European shares edged lower in the opening minutes of trade on the back of bigger-than-expected contractions in the major economies of the euro area such as Germany and France.
The pan-European FTSEurofirst 300 index opened flat while the UK's FTSE 100 slid 0.1 percent. Germany's DAX and France's CAC-40 fell 0.2 percent each.
Italy's FTSE MIB and Spain's Ibex were down 0.2 percent and 0.5 percent respectively.
Preliminary data showed France's GDP shrank 0.3 percent as against a growth of 0.1 percent in the previous quarter. GDP declined 0.3 percent for the full year.
The German economy contracted 0.6 percent in the fourth quarter as exports declined in the euro region's biggest lender. This is against a growth of 0.2 percent in the third quarter and analysts' expectation of a 0.5 percent contraction for the final three months of last year.
On the earnings front, mining major Rio Tinto posted an annual net loss of $3bn (€2.2bn, £1.9bn) after write downs of $14.4bn, primarily relating to aluminium businesses as well as coal assets in Mozambique.

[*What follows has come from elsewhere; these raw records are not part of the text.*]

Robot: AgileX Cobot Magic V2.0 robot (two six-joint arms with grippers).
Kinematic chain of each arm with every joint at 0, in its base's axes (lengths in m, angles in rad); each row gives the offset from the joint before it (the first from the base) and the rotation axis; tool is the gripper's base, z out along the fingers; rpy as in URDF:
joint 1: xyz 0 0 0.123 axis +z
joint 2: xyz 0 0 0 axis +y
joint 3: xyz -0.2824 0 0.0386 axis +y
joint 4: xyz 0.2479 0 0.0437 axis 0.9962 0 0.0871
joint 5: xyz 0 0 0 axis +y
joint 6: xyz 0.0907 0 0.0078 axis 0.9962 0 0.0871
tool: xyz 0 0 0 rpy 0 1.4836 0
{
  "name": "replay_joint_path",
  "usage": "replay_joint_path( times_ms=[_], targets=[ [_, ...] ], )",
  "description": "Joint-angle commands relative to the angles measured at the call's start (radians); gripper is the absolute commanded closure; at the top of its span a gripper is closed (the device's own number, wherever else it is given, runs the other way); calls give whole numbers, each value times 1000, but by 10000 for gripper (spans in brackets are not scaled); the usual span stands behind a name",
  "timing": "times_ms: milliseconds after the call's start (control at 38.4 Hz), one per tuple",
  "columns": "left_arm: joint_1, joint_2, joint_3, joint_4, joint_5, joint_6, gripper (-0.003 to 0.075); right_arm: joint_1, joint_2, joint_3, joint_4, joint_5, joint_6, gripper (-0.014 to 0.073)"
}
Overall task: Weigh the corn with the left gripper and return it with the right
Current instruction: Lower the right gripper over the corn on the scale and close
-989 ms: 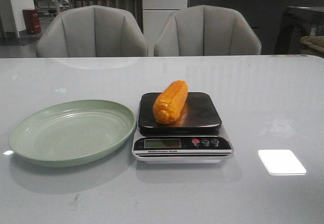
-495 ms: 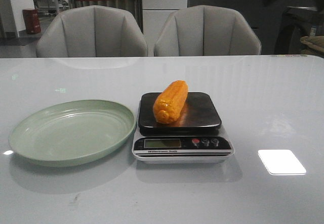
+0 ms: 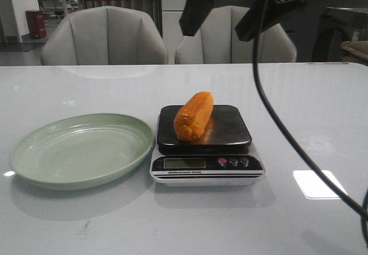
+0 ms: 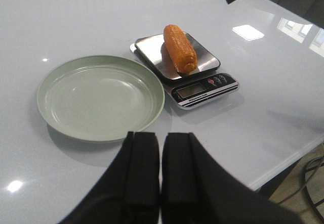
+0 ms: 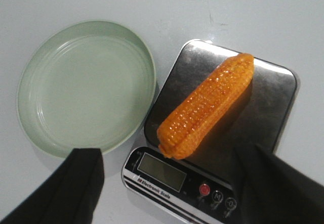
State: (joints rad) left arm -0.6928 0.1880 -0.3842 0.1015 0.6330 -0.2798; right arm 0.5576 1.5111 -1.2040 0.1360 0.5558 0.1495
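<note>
The orange-yellow corn [image 3: 194, 115] lies on the dark platform of the scale [image 3: 232, 129], one blunt end toward the display. My right gripper [image 3: 214, 33] hangs high above the scale, wide open and empty. In the right wrist view its fingers [image 5: 83, 183] stand far apart, above the corn [image 5: 207, 104] and the scale [image 5: 263, 107]. My left gripper [image 4: 161, 143] is shut and empty, held back above the table's near side, away from the corn [image 4: 179, 48]. The left gripper does not show in the front view.
A pale green plate [image 3: 34, 174] sits left of the scale, touching or nearly touching it; it also shows in the left wrist view [image 4: 55, 118] and the right wrist view [image 5: 30, 128]. The right arm's black cable [image 3: 276, 122] hangs down right of the scale. Two chairs stand behind the table.
My right gripper has come into the front view from the upper right and now hangs open above the scale. The corn, scale and plate have not moved.
</note>
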Motion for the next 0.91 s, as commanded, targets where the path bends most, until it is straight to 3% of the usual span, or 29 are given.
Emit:
replay_joint_path(
  times_ms=[0, 286, 416, 625, 885],
  targets=[
    [-2, 8, -27, 6, -67, -1, 596, 0, 37, -116, 2, 7, 42, -14],
    [-2, 8, -27, 6, -67, -1, 596, -1, 230, -308, 10, 119, 70, -14],
    [-2, 8, -27, 6, -67, -1, 596, -4, 291, -350, -18, 158, 219, -14],
    [-4, 8, -27, 6, -67, -1, 596, 10, 411, -448, -213, 335, 481, -12],
    [-4, 8, -27, 6, -67, -1, 596, 39, 506, -506, -233, 366, 549, 2]
  ],
)
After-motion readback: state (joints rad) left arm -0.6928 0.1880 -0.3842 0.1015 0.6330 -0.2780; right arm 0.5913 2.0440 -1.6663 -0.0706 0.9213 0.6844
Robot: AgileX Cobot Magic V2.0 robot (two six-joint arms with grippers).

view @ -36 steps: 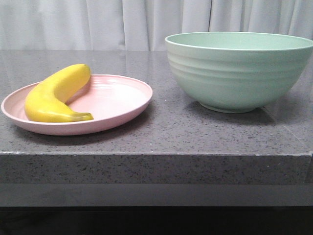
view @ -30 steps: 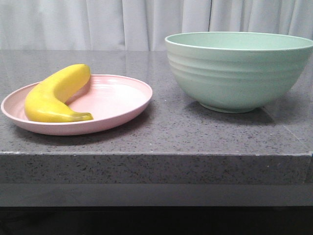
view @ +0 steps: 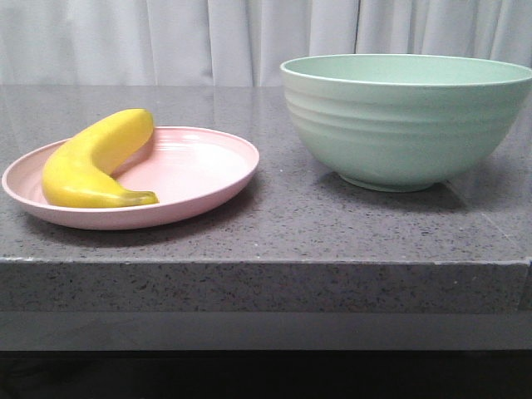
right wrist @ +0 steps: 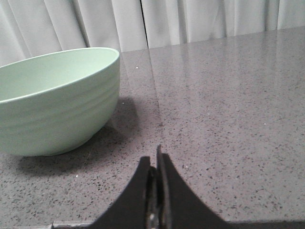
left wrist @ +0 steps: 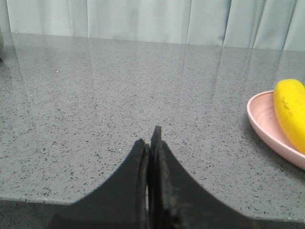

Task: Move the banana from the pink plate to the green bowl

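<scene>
1. Lying on the plate, the banana rested left of the bowl, well apart.
2. We held our left claw pressed together over the counter.
3. Our right claw sat together too, beside the bowl.

bright yellow banana, pale pink plate with faint rings, ridged mint-green bowl, all on a speckled grey counter, white curtain behind.
</scene>
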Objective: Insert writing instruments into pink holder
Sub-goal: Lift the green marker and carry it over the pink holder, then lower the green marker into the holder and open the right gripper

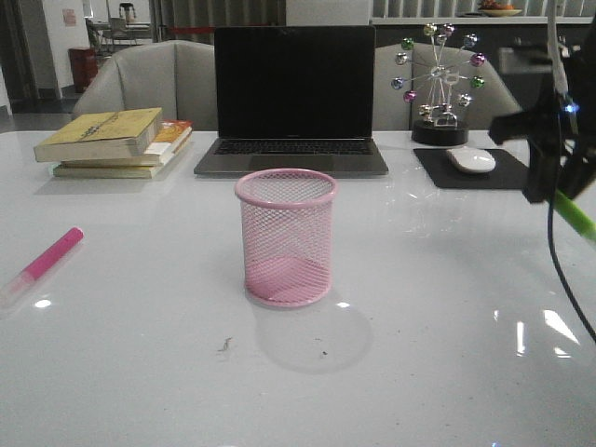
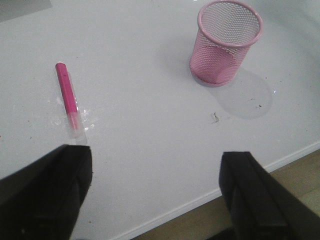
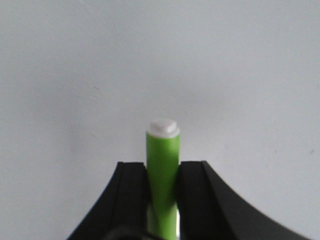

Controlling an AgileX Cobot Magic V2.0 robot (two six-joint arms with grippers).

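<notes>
Pink holder standing upright mid tabletop, open wire mesh all round, rolled solid rim, solid base, nothing inside. Casts a soft round shadow toward the near edge.

Green marker pinched between the right claw fingers, smooth lime barrel with a white flat end poking out. Lower part hidden between the fingers in the wrist view; in the front view just a short green stub visible at the right edge, tilted, up off the tabletop, well apart from the holder. Rest of that arm mostly cut off, just a dark blur plus a cable.

Pink marker lying flat near the left edge, well away from the holder, magenta barrel, pale see-through cap hard to make out against the glossy white surface.

Left claw spread wide, empty, two blurry black fingers cropped by the frame, hanging over the near edge.

Further back: closed-in row of stuff, dark laptop, stack of books, white mouse on a black pad, chrome ferris-wheel toy with coloured balls. Couple of tiny specks on the tabletop near the holder, can't tell what.
</notes>
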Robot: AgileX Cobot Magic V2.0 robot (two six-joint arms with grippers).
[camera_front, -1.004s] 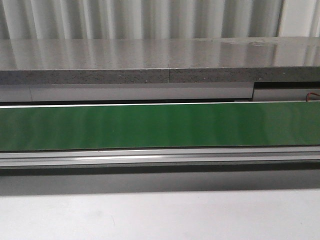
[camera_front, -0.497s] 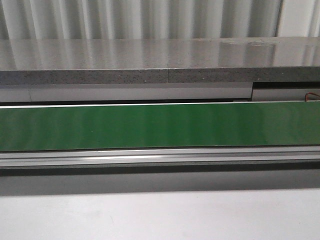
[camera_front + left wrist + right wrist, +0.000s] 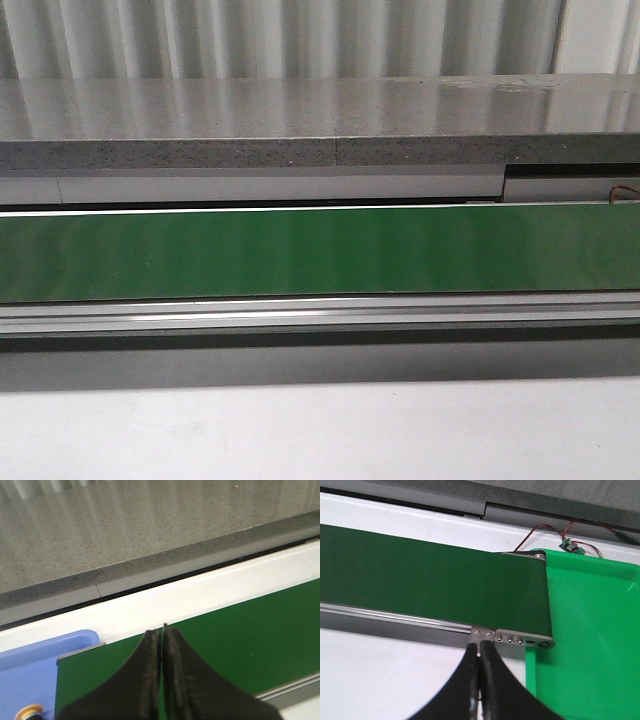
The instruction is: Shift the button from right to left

Other major data in focus during the day includes the US labour market figures for the week to 10 February. Thoughts will also be turning to the start of the two-day G20 meeting in Moscow tomorrow (15 February).
In Asia, the Bank of Japan left its key interest rates and asset purchase programme unchanged, despite a third straight quarter of contraction in the economy. The Japanese economy unexpectedly shrank 0.1 percent in the fourth quarter of 2012 due to a decline in domestic consumption and exports. This is against the analysts' expectation of a 0.1 percent growth.
Most Asian bourses closed in the positive while the Nikkei 225 Stock Average gained 0.5 percent and ended at 11,307.3, whereas the benchmark S&P/ASX 200 Index added 0.7 percent and closed at 5,036.9, a fresh four-year high. Hong Kong's Hang Seng advanced 0.9 percent.
South Korea's KOSPI rose 0.2 percent while Singapore's Straits Times lost 0.2 percent. Equity markets in China, Taiwan, and Vietnam remain shut for the Lunar New Year holidays.
Major Movers in Asia
Asahi Group Holdings rose 5.8 percent in Japan as the biggest beer maker in the country announced a share buyback and forecast 15 percent rise in profit. Real estate investment trust Nippon Prologis REIT jumped 24 percent in its Nikkei trading debut.
In Sidney, Alumina Ltd gained 7.5 percent after the China's Citic Resources Holdings purchased a minority stake in the Australian refiner.